Нет, разумеется! И от чтения мыслей Даня переходил к поискам спрятанного.
Это был любимый урок Остромова, позволявший ему не только развлечься, имитируя обучение тайнознанию, но и понять об учениках кое-что главное. Разумеется, все они были полулюди, ударенные по голове чувством полной собственной невостребованности, не просто бывшие, а смирившиеся с бывшестью, — но кой-какие качества у них оставались. Они не могли уже сопротивляться, управлять ими было одно удовольствие, и вообще они напоминали срезанный цветок, а Остромов был, стало быть, ваза с водою. Вот они там цвели обреченным, вянущим цветом, но, как у цветка остается запах, у них оставалась память, знание языков, навыки счета. Любопытно было проследить, что отмирало. Первым пропадало чувство правоты, raison d’etre, право быть, — и вместе с ним, вот странность, интуиция. Верно, она тесно связана с землей, хтоникой, а когда нет земли — нет и догадки, и предчувствия.

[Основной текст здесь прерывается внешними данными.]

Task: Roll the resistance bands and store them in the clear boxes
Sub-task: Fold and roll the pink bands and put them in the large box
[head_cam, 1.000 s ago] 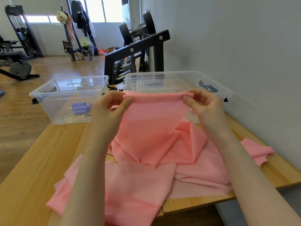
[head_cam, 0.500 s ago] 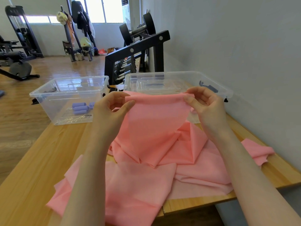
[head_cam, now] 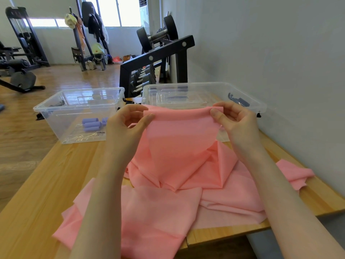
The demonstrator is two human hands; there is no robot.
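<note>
pink resistance band [head_cam: 179, 184] heaped loose on wooden table [head_cam: 37, 184], nearest folds overhanging the front edge and cut off at the bottom of the frame. one end raised above the heap and held taut between both hands. left hand [head_cam: 127, 128] pinching the left corner of that end, thumb in front, fingers curled behind. right hand [head_cam: 237, 124] pinching the right corner in the same way. top edge of the raised end folded over slightly; depth of the fold hard to make out. far tail of the band lying near the right table edge, beside the wall.

beyond the hands, two clear boxes side by side on the table, both without lids. left box [head_cam: 46, 116] containing rolled purple bands [head_cam: 91, 124], partly hidden behind the left hand; exact count unclear. right box [head_cam: 257, 107] partly covered by the raised band; contents not discernible through glare, dark latch visible at its right rim.

further back, dumbbell rack [head_cam: 158, 57] against the wall.
</note>
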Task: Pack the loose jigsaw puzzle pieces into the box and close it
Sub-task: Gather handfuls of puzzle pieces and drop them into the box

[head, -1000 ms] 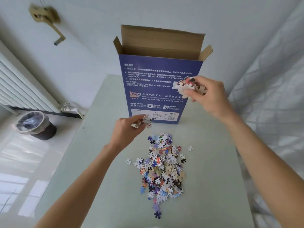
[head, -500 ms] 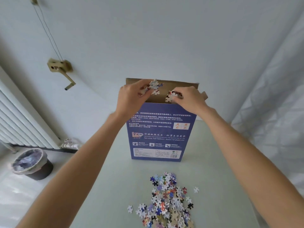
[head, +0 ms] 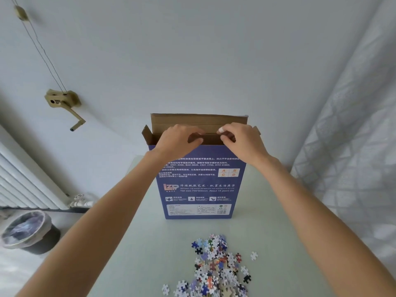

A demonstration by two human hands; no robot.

Сам Остромов находил спрятанный предмет с необычайной легкостью, с детства, но это была не интуиция, о нет. Связи с почвой у него никогда не было, он в почве не нуждался, как не нуждается в ней прекрасный цветок омела, вечноюный, вечнозеленый. Омелу любят звать паразитом; пусть так думают дураки и ничтожества, глубоко укорененные в почве, имеющие дело с грязной, сырой землей. О нет! Омела — существо иного, высшего порядка, растущее на других деревьях, только для того и годных, чтобы на них росла омела. В зимние дни, всегда столь невыносимые на юге, когда сыро, тускло и тухло все, от гор до кипарисов, — на одном отдыхает глаз: на вечнозеленом, глянцевом шаре омелы! Словно гнезда неведомых птиц, круглятся на ветках скучных тополей, безлистых платанов эти веселые сплетения, полные жизни, сока, очарования. Они не зря целебны. Они лечат от всего, прежде же всего от половой слабости. Георгий Иваныч употреблял профилактически этот горький ароматный сок, ядовитый в больших количествах, целебный в малых. Еще хорошо с вином. А про паразитизм — ах, оставьте. Дубы и липы что же, работают? Точно так же сосут из почвы, ну, а омела сосет из дубов — так разве есть у дуба иная цель, кроме как служить проводником вещества для омелы, лучшего из растений, не зря получившего совершеннейшую шаровидную форму? И семена ее переносят не скучные ветра, а веселые птицы.